REQUIRED WORK →
Print the listing below again. Change nothing.

COLLECTED DATA →
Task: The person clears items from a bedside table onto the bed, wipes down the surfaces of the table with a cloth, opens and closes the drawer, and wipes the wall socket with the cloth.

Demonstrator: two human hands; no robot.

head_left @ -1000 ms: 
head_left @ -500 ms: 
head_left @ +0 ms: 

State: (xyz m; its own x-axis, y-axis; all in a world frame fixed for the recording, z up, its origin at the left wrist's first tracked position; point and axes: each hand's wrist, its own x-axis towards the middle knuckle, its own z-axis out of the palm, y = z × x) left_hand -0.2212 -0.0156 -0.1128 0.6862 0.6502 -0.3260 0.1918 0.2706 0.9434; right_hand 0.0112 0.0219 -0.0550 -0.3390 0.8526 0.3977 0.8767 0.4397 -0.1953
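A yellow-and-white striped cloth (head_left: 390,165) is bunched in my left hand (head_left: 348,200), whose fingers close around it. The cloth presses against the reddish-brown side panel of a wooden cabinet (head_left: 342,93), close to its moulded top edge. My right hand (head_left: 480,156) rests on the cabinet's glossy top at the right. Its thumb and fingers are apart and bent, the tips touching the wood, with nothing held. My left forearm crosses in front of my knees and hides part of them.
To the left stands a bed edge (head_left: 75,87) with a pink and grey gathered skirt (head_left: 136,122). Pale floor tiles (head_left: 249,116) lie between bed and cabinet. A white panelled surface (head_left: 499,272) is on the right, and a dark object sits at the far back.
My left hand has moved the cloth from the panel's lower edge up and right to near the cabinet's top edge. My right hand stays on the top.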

ANSWER SPACE →
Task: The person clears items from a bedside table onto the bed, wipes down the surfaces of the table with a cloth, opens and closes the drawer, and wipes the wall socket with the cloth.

Demonstrator: two human hands; no robot.

head_left @ -1000 ms: 
head_left @ -500 ms: 
head_left @ +0 ms: 

State: (xyz m; its own x-axis, y-axis; all in a world frame fixed for the recording, z up, its origin at the left wrist's first tracked position; point and axes: each hand's wrist, its own x-axis towards the middle knuckle, its own z-axis out of the palm, y = z × x) left_hand -0.2212 -0.0156 -0.1128 0.6862 0.6502 -0.3260 0.1918 0.2706 0.9434; right_hand 0.0112 0.0219 -0.0550 -0.3390 0.8526 0.3977 0.8767 0.4397 -0.1953
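A yellow-and-white striped cloth (head_left: 390,165) is bunched in my left hand (head_left: 348,200), whose fingers close around it. The cloth presses against the reddish-brown side panel of a wooden cabinet (head_left: 342,93), close to its moulded top edge. My right hand (head_left: 480,156) rests on the cabinet's glossy top at the right. Its thumb and fingers are apart and bent, the tips touching the wood, with nothing held. My left forearm crosses in front of my knees and hides part of them.
To the left stands a bed edge (head_left: 75,87) with a pink and grey gathered skirt (head_left: 136,122). Pale floor tiles (head_left: 249,116) lie between bed and cabinet. A white panelled surface (head_left: 499,272) is on the right, and a dark object sits at the far back.
My left hand has moved the cloth from the panel's lower edge up and right to near the cabinet's top edge. My right hand stays on the top.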

The answer has been fully written out.